■ Work request: Your answer is one number, how many lines in the entries include "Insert".

########################################

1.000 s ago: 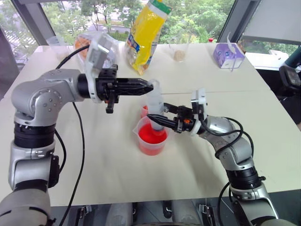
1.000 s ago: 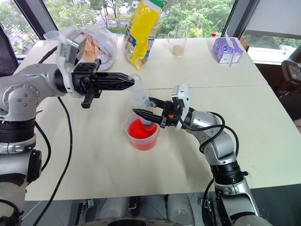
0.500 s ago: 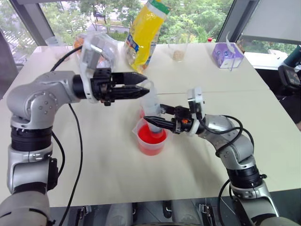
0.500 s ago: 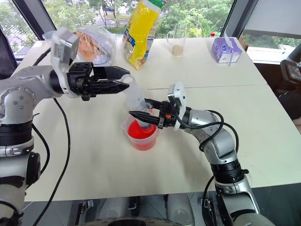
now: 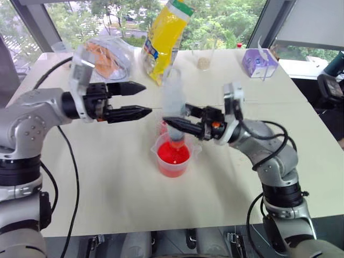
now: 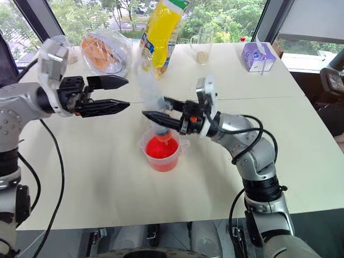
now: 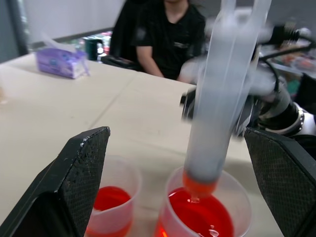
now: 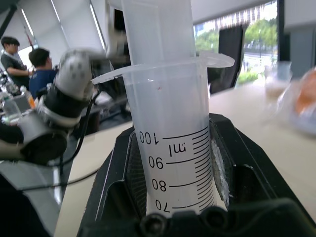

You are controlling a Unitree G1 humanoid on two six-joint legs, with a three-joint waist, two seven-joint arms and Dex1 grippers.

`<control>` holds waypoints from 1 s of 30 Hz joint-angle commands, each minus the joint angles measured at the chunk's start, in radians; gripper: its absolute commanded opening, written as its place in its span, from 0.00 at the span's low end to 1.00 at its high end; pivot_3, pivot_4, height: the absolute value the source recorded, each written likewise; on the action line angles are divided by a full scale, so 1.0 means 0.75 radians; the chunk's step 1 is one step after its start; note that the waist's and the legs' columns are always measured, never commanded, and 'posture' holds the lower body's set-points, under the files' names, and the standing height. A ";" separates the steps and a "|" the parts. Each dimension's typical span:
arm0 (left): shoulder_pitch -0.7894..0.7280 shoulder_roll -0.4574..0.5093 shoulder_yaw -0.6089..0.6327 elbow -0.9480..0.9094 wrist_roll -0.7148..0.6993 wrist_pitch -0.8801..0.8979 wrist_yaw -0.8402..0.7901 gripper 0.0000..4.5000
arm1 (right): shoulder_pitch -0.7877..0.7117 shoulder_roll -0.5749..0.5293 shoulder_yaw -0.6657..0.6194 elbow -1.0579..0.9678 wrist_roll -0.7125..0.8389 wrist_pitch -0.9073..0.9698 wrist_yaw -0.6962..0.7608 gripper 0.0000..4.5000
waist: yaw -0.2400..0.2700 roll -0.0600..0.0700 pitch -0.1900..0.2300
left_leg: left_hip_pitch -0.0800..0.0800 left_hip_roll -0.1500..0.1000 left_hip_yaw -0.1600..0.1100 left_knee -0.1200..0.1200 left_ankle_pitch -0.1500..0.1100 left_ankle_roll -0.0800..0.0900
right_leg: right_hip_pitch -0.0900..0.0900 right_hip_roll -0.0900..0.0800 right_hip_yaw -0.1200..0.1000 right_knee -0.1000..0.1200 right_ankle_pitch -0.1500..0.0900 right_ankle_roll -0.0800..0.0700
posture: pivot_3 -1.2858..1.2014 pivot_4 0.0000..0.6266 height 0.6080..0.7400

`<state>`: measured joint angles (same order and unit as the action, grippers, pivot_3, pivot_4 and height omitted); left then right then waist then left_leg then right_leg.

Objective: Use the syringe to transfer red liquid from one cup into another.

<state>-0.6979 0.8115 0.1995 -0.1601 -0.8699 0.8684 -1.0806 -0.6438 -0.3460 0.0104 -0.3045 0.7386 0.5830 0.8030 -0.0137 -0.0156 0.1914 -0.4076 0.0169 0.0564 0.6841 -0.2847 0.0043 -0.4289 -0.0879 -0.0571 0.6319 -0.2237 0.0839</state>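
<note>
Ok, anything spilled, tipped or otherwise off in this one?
Nothing stands out. No red shows on the table; the beaker and small cup stand upright. The right gripper holds the syringe upright over the beaker; the left gripper is open, apart.

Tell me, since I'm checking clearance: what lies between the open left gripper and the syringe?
Nothing: in the left eye view only bare table shows between the left gripper and the syringe.

My left gripper (image 5: 141,99) sits left of centre in the head view, its 2 fingers spread wide and pointing level toward the right, gripping nothing. My right gripper (image 5: 172,121), at centre frame, is clamped tight, forearm angling in from the right.
</note>
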 commanded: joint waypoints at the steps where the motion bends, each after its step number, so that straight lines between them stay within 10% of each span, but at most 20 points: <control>1: 0.002 0.021 0.072 -0.024 -0.033 0.000 0.034 0.99 | -0.163 0.029 -0.093 0.112 0.076 0.004 -0.025 0.31 | 0.001 0.000 0.000 | 0.000 0.000 0.000 0.000 0.000 0.000 | 0.000 0.000 0.000 0.000 0.000 0.000 | 0.52 0.24 1.00; 12: -0.029 0.013 0.110 -0.026 -0.042 -0.032 0.124 0.99 | -0.389 0.153 -0.051 0.751 -0.202 -0.391 0.145 0.31 | -0.001 0.000 0.000 | -0.001 0.000 0.001 -0.001 0.000 0.000 | 0.000 0.000 0.000 0.000 0.000 0.000 | 0.52 0.24 1.00; 30: -0.458 -0.308 -0.137 0.275 0.201 -0.221 0.226 0.99 | -0.251 0.210 -0.010 0.730 -0.318 -0.468 0.150 0.31 | -0.005 0.001 0.000 | -0.001 -0.001 0.002 -0.001 0.001 -0.001 | -0.001 0.000 0.000 0.000 0.000 0.000 | 0.52 0.24 1.00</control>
<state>-1.0118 0.5745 0.0872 0.0488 -0.7338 0.7280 -0.9021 -0.8227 -0.1938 0.0132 0.2950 0.4952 0.2549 0.9161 -0.0176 -0.0152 0.1916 -0.4081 0.0160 0.0581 0.6835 -0.2841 0.0033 -0.4296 -0.0877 -0.0570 0.6319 -0.2235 0.0839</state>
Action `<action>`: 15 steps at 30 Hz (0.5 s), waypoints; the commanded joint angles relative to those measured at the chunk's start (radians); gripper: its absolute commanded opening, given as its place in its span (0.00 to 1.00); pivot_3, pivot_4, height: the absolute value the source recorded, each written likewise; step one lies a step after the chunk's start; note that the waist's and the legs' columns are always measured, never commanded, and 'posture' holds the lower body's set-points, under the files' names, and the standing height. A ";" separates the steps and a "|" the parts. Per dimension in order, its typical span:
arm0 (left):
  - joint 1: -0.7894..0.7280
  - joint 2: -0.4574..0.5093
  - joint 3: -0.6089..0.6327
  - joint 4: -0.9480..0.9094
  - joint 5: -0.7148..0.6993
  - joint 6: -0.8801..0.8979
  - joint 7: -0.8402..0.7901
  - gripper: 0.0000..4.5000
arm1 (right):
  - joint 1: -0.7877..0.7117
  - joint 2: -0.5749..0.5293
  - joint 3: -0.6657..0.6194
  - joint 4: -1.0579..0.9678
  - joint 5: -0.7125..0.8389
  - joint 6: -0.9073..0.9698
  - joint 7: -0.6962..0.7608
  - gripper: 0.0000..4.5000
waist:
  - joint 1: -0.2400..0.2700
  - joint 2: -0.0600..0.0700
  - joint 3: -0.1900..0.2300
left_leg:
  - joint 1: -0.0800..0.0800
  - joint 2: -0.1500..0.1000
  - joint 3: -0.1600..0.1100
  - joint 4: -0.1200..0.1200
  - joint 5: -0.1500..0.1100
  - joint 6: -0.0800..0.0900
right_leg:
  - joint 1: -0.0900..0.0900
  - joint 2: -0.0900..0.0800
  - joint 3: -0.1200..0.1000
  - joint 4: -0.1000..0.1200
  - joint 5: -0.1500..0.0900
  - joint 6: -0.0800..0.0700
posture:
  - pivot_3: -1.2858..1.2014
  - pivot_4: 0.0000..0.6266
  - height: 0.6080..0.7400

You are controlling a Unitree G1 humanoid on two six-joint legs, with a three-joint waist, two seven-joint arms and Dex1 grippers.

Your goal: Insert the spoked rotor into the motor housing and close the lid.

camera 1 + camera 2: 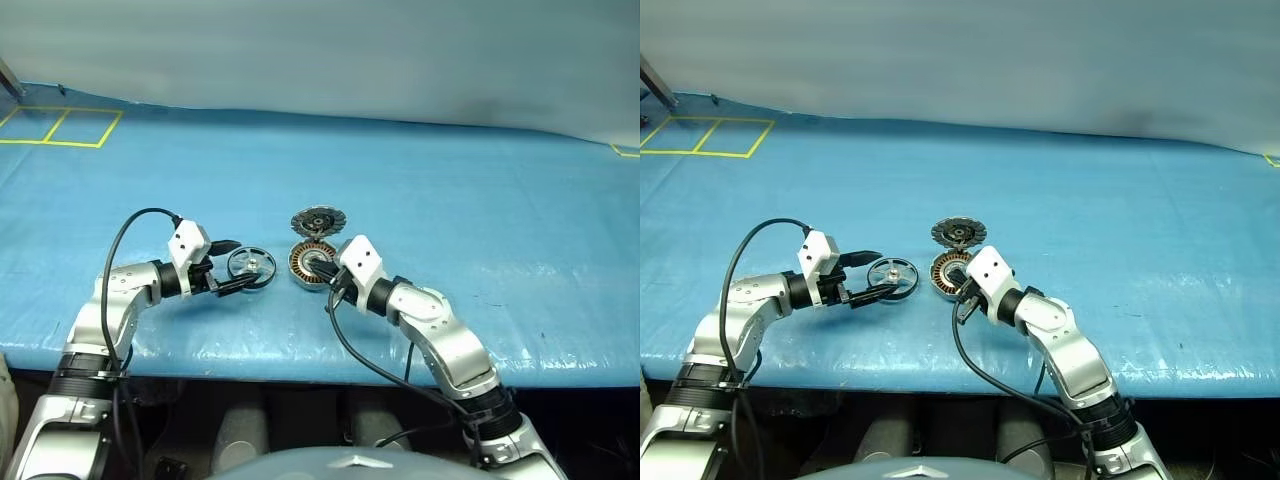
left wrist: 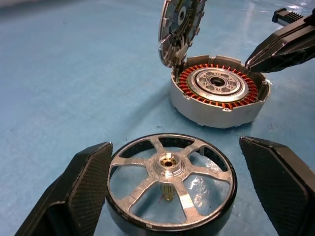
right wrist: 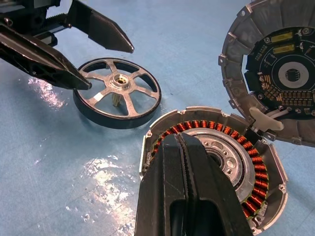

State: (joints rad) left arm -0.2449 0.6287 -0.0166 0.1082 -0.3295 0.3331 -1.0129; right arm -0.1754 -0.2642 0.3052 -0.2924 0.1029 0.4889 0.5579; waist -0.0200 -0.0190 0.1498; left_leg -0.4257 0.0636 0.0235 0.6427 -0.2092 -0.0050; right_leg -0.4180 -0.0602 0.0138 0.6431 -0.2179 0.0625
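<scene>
The spoked rotor (image 2: 170, 182), a silver wheel with a dark rim and a brass hub, lies on the blue table cover. My left gripper (image 1: 252, 264) is open, one finger on each side of the rotor; one finger (image 2: 88, 187) sits right against the rim and the other stands apart. To the rotor's right is the motor housing (image 3: 221, 162), with copper windings around a silver hub. Its lid (image 1: 317, 221) stands tipped up at the far rim, dark inner face showing. My right gripper (image 3: 179, 140) is shut with nothing in it, its tip over the housing's near rim.
Yellow taped squares (image 1: 60, 125) mark the cover at the far left. The table's front edge (image 1: 300, 362) runs just under both arms. A black cable (image 1: 125, 235) loops above the left wrist. Open blue cover stretches to the right and behind.
</scene>
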 commanded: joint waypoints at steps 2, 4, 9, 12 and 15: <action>-0.019 0.018 -0.012 -0.047 0.021 0.060 0.026 1.00 | -0.008 0.009 -0.003 -0.018 0.003 -0.026 -0.012 0.01 | 0.000 0.000 0.000 | 0.000 0.000 0.000 0.000 0.000 0.000 | 0.000 0.000 0.000 0.000 0.000 0.000 | 0.52 0.24 1.00; -0.025 0.022 -0.021 -0.044 0.034 0.074 0.030 1.00 | -0.006 0.011 -0.001 -0.018 0.003 -0.027 -0.016 0.01 | 0.000 0.000 0.000 | 0.000 0.000 0.000 0.000 0.000 0.000 | 0.000 0.000 0.000 0.000 0.000 0.000 | 0.52 0.24 1.00; -0.023 0.023 -0.031 -0.042 0.047 0.082 0.032 1.00 | -0.002 0.012 -0.003 -0.019 0.003 -0.026 -0.026 0.01 | 0.001 0.000 0.000 | 0.000 0.000 0.000 0.000 0.000 0.000 | 0.000 0.000 0.000 0.000 0.000 0.000 | 0.52 0.24 1.00; -0.021 0.022 -0.032 -0.044 0.050 0.085 0.031 1.00 | -0.001 0.011 -0.003 -0.019 0.001 -0.024 -0.030 0.01 | 0.001 0.000 0.000 | 0.000 0.000 0.000 0.000 0.000 0.000 | 0.000 0.000 0.000 0.000 0.000 0.000 | 0.52 0.24 1.00; -0.018 0.013 -0.018 -0.050 0.029 0.102 0.031 1.00 | 0.000 0.010 -0.001 -0.020 0.001 -0.022 -0.030 0.01 | 0.001 0.000 0.000 | 0.000 0.000 0.000 0.000 0.000 0.000 | 0.000 0.000 0.000 0.000 0.000 0.000 | 0.52 0.24 1.00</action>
State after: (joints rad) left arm -0.2613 0.6371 -0.0444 0.0888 -0.2887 0.4170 -0.9823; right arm -0.1740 -0.2592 0.3073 -0.2868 0.0996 0.4857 0.5298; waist -0.0192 -0.0190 0.1498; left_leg -0.4257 0.0635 0.0234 0.6431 -0.2092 -0.0050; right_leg -0.4178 -0.0602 0.0138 0.6433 -0.2178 0.0624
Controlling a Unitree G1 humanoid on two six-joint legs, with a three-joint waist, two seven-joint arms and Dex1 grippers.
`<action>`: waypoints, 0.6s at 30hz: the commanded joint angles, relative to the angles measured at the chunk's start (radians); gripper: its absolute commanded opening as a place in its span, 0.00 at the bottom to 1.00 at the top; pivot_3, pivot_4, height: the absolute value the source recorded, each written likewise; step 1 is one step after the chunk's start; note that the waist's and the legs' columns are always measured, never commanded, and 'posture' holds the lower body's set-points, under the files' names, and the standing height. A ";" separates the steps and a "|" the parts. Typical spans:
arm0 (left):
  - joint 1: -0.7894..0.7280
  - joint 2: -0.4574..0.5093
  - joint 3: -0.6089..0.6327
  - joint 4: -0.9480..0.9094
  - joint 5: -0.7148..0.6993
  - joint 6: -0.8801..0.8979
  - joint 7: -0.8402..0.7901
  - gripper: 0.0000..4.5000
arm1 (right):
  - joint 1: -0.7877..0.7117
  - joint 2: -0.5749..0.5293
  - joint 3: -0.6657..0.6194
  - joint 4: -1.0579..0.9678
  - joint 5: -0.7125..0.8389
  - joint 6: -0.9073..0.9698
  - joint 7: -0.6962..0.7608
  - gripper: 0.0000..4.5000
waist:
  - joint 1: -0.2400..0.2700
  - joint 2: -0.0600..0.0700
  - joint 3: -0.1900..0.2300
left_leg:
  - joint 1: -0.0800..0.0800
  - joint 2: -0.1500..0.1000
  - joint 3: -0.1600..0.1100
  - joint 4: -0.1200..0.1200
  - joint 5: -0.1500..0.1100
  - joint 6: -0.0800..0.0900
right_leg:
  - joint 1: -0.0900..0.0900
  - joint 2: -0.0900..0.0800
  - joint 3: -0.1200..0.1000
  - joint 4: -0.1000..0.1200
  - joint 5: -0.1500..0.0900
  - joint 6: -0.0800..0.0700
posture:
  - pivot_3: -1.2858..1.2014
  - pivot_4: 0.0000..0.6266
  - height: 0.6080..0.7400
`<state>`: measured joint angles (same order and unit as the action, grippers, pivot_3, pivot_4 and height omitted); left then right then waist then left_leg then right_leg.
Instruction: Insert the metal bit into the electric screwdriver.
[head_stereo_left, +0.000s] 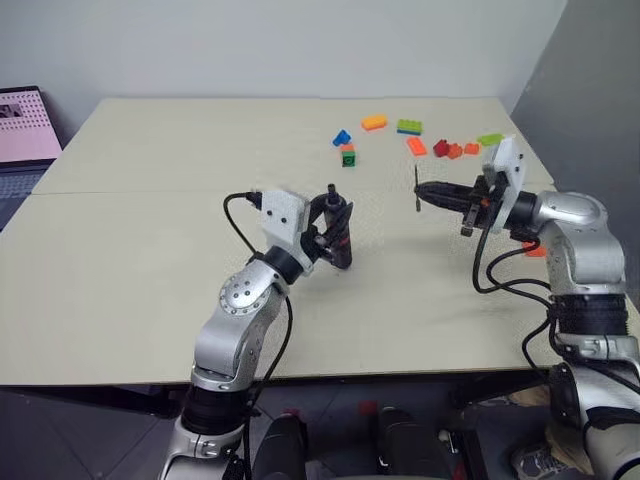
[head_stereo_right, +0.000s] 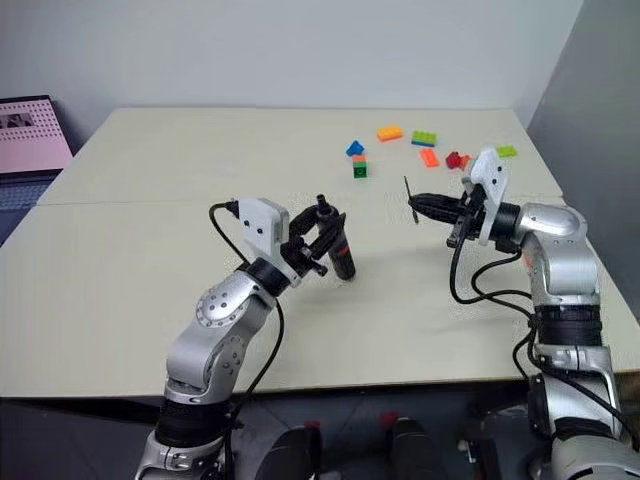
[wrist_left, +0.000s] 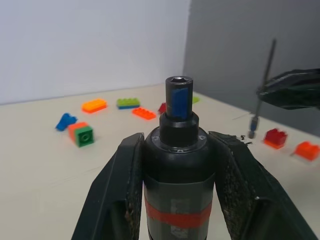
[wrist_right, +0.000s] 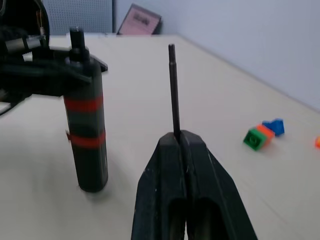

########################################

■ Exercise output: 2